■ Task statement
In the data below, count every line that holds the string "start" and reply with the number alone.

☆ ☆ ☆ ☆ ☆

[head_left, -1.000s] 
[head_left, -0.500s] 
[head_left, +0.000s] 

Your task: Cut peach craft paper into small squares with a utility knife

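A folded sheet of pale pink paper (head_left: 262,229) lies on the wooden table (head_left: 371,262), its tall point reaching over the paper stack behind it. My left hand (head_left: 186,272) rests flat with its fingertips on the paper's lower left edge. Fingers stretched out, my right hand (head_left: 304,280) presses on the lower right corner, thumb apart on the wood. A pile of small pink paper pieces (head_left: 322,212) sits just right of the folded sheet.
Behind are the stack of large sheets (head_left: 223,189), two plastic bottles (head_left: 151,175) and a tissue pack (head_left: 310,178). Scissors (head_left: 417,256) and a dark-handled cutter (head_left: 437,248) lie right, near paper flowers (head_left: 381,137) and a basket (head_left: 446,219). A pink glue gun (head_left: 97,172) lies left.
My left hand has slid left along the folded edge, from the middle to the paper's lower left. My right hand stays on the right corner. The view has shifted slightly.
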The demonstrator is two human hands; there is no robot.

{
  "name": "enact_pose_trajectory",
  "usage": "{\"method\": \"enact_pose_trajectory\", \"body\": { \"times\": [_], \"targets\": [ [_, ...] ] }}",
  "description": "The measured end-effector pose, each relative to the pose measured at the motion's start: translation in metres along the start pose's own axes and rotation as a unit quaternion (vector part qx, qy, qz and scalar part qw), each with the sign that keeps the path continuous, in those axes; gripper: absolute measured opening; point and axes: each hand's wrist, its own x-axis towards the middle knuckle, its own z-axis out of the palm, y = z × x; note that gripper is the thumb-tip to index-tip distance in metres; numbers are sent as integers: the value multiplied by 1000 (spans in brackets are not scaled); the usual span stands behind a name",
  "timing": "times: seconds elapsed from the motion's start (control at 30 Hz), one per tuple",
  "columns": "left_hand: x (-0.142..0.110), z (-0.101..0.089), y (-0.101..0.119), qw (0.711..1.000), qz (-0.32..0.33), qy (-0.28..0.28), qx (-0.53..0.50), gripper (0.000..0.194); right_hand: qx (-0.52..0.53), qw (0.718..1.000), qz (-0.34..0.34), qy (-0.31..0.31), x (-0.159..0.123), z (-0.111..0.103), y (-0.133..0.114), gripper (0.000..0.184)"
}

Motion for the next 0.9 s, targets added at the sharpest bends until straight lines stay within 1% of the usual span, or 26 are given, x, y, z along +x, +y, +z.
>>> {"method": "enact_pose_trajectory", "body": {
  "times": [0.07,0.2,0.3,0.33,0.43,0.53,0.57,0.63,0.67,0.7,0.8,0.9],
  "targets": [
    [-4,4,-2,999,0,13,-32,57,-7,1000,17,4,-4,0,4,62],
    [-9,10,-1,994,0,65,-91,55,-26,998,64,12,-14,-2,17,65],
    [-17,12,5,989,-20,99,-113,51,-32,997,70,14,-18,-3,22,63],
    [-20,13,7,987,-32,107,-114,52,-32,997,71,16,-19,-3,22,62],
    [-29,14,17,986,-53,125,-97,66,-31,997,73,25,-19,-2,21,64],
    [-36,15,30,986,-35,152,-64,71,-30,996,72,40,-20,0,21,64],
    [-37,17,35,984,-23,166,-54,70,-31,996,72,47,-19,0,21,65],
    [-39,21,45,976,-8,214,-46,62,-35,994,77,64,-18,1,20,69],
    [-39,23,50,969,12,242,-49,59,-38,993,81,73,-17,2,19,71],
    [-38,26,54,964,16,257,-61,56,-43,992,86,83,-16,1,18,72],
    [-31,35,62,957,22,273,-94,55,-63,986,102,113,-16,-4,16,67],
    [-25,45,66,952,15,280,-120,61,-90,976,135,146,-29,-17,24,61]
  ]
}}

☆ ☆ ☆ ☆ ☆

■ Result for this exercise
2